On Tue, Apr 15, 2008 at 7:30 PM, Jonatan Liljedahl <[EMAIL PROTECTED]> wrote:
>
> Michael Homer wrote:
> > On Tue, Apr 15, 2008 at 6:33 AM, Hisham <[EMAIL PROTECTED]> wrote:
> >> On Mon, Apr 14, 2008 at 3:58 AM, Daniele Maccari <[EMAIL PROTECTED]>
> wrote:
> >> > Michael Homer wrote:
> >> > > It would be silly to write that, since the flag definitely won't be
> >> > > enabled by default. -gtk1 won't do anything unless you've already
> >> > > enabled it yourself earlier in the file.
> >> > > -Michael
> >> > That's an interesting point. They're not *real* use flags then, since
> >> > choosing to disable something doesn't actually disable anything, am I
> >> > right here?
> >>
> >> If they're not "real" in the sense that they are not Gentoo-equivalent
> >> use flags, then yes, they're not. But if they're not use flags, then
> >> what are they? I find it better to keep the name than to just invent a
> >> name and have to explain it to people like "well, they're basically
> >> like use-flags" every time. Keeping the name is also a way of giving
> >> credit to Gentoo. I don't consider the name misleading because of
> >> these implementation details.
> >>
> >> Perhaps the best thing to do would be to:
> >> * disallow global negative flags in configuration files altogether.
> >> * have the "+" to be an implicit operator.
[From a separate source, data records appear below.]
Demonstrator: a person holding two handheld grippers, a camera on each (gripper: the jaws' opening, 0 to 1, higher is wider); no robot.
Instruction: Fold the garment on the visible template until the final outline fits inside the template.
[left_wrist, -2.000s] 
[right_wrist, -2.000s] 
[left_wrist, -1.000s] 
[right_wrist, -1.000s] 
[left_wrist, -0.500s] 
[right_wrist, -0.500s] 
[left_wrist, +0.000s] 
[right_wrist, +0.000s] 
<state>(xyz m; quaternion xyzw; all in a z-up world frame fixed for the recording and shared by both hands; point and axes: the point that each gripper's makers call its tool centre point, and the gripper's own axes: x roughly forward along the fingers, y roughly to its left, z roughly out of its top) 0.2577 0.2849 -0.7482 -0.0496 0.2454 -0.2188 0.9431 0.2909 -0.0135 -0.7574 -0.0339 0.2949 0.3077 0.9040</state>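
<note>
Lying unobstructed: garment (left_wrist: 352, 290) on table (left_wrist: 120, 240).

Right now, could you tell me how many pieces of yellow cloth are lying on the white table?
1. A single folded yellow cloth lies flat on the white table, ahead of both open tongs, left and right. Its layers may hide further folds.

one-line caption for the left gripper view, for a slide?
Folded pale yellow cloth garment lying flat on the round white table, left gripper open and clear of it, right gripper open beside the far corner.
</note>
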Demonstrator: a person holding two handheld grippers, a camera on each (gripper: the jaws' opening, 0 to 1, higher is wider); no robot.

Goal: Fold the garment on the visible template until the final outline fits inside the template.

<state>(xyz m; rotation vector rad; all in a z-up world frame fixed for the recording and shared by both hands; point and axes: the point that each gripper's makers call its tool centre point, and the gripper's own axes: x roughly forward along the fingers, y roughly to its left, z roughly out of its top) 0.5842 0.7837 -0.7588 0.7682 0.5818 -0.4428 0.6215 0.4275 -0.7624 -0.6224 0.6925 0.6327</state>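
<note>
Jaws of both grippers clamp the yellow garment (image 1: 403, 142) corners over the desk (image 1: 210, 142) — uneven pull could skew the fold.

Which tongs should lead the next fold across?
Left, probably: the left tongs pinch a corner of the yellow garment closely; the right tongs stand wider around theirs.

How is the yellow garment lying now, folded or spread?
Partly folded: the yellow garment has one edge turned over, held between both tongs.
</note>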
> > It actually already is implicit; "foo" and "+foo" are equivalent. I
> > don't mind which the canonical way to do it is.
> >
> > I think it's still necessary to have - be available. It does make a
> > difference with ChrootCompile, and when/if that becomes the default it
> > will behave more or less as requested here. The issue is adding ugly
> > recipe syntax we're obliged to support for backwards compatibility
> > reasons later.
> >
> > Flags can only make affirmative changes; otherwise, you get what
> > configure gives you (the same as you do now). It's a more flexible
> > system than there is now and it leaves options open for the future.
> > Switching to a must-enable system could happen in the long term, but
> > will just break expectations even further in the short and medium
> > term.
> Just to be clear, I didn't propose a must-enable system, but a
> can-disable system. If neither -gtk nor +gtk is given, do nothing, and
> configure will autoconf it if it should.
Flags are boolean. They're either on, or they're off; I don't think
that will be changing (that way there be dragons). Within that
structure, can-disable needs the creation of "nogtk1" flags, which I
guess might be justified in a very limited set of cases. I would
prefer to leave these things to chrooting and out of the recipes.